[Records for the exercise — start]
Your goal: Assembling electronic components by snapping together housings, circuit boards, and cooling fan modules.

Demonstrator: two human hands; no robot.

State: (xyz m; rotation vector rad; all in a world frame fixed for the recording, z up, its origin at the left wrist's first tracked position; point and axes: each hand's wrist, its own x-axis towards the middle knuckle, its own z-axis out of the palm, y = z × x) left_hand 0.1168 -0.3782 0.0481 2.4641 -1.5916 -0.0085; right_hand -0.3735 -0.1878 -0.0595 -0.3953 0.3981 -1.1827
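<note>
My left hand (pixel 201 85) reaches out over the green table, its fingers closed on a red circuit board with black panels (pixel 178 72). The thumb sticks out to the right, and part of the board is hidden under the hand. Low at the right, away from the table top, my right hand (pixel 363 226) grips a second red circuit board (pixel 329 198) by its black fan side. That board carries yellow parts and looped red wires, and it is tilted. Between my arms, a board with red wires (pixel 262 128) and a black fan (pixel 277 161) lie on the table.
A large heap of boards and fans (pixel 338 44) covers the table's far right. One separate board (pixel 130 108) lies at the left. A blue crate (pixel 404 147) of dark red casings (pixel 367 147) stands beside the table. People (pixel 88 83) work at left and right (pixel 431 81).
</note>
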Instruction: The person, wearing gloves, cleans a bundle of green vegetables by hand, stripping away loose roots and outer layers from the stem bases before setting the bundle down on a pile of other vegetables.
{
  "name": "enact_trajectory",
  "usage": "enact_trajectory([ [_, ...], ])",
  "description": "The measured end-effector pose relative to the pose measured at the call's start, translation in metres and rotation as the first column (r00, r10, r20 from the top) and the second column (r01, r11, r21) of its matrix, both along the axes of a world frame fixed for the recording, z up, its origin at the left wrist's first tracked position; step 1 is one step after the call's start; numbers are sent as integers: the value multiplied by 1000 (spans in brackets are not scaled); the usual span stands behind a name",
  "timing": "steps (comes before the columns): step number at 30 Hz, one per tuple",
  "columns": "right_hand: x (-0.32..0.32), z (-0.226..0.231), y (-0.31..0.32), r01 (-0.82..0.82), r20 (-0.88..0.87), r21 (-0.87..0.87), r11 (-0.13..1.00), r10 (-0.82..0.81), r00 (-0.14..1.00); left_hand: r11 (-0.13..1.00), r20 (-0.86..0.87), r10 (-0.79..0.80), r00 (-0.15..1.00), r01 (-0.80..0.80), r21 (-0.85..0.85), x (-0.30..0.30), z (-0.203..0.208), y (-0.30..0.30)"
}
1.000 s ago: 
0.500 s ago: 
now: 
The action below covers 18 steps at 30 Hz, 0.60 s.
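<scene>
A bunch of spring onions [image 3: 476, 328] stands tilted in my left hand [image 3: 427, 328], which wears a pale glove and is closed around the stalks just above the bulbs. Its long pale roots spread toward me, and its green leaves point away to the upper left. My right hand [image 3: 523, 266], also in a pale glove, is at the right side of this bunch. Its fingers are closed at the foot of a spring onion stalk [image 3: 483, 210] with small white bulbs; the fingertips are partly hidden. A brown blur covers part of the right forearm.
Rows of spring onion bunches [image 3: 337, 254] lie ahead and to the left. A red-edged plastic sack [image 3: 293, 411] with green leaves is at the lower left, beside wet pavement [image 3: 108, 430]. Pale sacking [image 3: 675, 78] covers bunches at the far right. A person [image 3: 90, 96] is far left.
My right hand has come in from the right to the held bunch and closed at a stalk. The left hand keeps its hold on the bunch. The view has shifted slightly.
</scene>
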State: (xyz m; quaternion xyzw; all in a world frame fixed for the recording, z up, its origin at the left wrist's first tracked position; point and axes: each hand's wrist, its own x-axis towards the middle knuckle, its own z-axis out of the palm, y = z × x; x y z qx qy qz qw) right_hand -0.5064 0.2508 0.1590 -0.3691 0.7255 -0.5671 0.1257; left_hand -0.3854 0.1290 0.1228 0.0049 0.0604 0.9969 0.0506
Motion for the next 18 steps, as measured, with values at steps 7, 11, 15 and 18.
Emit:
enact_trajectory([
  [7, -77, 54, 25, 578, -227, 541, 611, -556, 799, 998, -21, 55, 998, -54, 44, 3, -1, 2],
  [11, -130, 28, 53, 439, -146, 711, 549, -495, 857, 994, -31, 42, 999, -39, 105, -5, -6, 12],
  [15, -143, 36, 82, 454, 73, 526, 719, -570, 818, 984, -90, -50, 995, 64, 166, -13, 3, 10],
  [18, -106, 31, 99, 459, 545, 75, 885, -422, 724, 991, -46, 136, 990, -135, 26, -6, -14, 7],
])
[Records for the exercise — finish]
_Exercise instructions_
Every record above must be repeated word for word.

_Result below_
Your goal: Assembling electronic components by snapping together housings, circuit boards, and cooling fan modules.

Demonstrator: two human hands; no robot.

State: (xyz m; rotation vector rad; all in a world frame fixed for the recording, z up, its origin at the left wrist's first tracked position; point and axes: each hand's wrist, its own x-axis towards the middle knuckle, its own z-axis out of the palm, y = z × x) left_hand 0.1168 -0.3782 0.0481 2.4641 -1.5916 -0.0085; right_hand -0.3735 -0.1878 -0.0595 -0.3953 0.3981 -1.1827
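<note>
My left hand (pixel 201 85) reaches out over the green table, its fingers closed on a red circuit board with black panels (pixel 178 72). The thumb sticks out to the right, and part of the board is hidden under the hand. Low at the right, away from the table top, my right hand (pixel 363 226) grips a second red circuit board (pixel 329 198) by its black fan side. That board carries yellow parts and looped red wires, and it is tilted. Between my arms, a board with red wires (pixel 262 128) and a black fan (pixel 277 161) lie on the table.
A large heap of boards and fans (pixel 338 44) covers the table's far right. One separate board (pixel 130 108) lies at the left. A blue crate (pixel 404 147) of dark red casings (pixel 367 147) stands beside the table. People (pixel 88 83) work at left and right (pixel 431 81).
</note>
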Instruction: The person, wearing gloves, cleans a bundle of green vegetables by hand, stripping away loose roots and outer layers from the stem bases before setting the bundle down on a pile of other vegetables.
{
  "name": "enact_trajectory",
  "usage": "enact_trajectory([ [_, ...], ])",
  "description": "The measured end-effector pose relative to the pose measured at the call's start, translation in metres and rotation as the first column (r00, r10, r20 from the top) and the second column (r01, r11, r21) of its matrix, both along the axes of a world frame fixed for the recording, z up, its origin at the left wrist's first tracked position; step 1 is one step after the call's start; numbers are sent as integers: the value multiplied by 1000 (spans in brackets are not scaled); the usual span stands behind a name",
  "timing": "steps (comes before the columns): step number at 30 Hz, one per tuple",
  "columns": "right_hand: x (-0.32..0.32), z (-0.226..0.231), y (-0.31..0.32), r01 (-0.82..0.82), r20 (-0.88..0.87), r21 (-0.87..0.87), r11 (-0.13..1.00), r10 (-0.82..0.81), r00 (-0.14..1.00); left_hand: r11 (-0.13..1.00), r20 (-0.86..0.87), r10 (-0.79..0.80), r00 (-0.15..1.00), r01 (-0.80..0.80), r21 (-0.85..0.85), x (-0.30..0.30), z (-0.203..0.208), y (-0.30..0.30)"
}
1.000 s ago: 
0.500 s ago: 
now: 
The action below covers 18 steps at 30 Hz, 0.60 s.
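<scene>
A bunch of spring onions [image 3: 476, 328] stands tilted in my left hand [image 3: 427, 328], which wears a pale glove and is closed around the stalks just above the bulbs. Its long pale roots spread toward me, and its green leaves point away to the upper left. My right hand [image 3: 523, 266], also in a pale glove, is at the right side of this bunch. Its fingers are closed at the foot of a spring onion stalk [image 3: 483, 210] with small white bulbs; the fingertips are partly hidden. A brown blur covers part of the right forearm.
Rows of spring onion bunches [image 3: 337, 254] lie ahead and to the left. A red-edged plastic sack [image 3: 293, 411] with green leaves is at the lower left, beside wet pavement [image 3: 108, 430]. Pale sacking [image 3: 675, 78] covers bunches at the far right. A person [image 3: 90, 96] is far left.
My right hand has come in from the right to the held bunch and closed at a stalk. The left hand keeps its hold on the bunch. The view has shifted slightly.
</scene>
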State: (xyz m; quaternion xyzw; all in a world frame fixed for the recording, z up, its origin at the left wrist's first tracked position; point and axes: each hand's wrist, its own x-axis towards the middle knuckle, its own z-axis out of the palm, y = z × x; x y z qx qy qz qw) right_hand -0.5064 0.2508 0.1590 -0.3691 0.7255 -0.5671 0.1257; left_hand -0.3854 0.1290 0.1228 0.0049 0.0604 0.9969 0.0506
Motion for the next 18 steps, as measured, with values at steps 7, 11, 15 and 18.
Emit:
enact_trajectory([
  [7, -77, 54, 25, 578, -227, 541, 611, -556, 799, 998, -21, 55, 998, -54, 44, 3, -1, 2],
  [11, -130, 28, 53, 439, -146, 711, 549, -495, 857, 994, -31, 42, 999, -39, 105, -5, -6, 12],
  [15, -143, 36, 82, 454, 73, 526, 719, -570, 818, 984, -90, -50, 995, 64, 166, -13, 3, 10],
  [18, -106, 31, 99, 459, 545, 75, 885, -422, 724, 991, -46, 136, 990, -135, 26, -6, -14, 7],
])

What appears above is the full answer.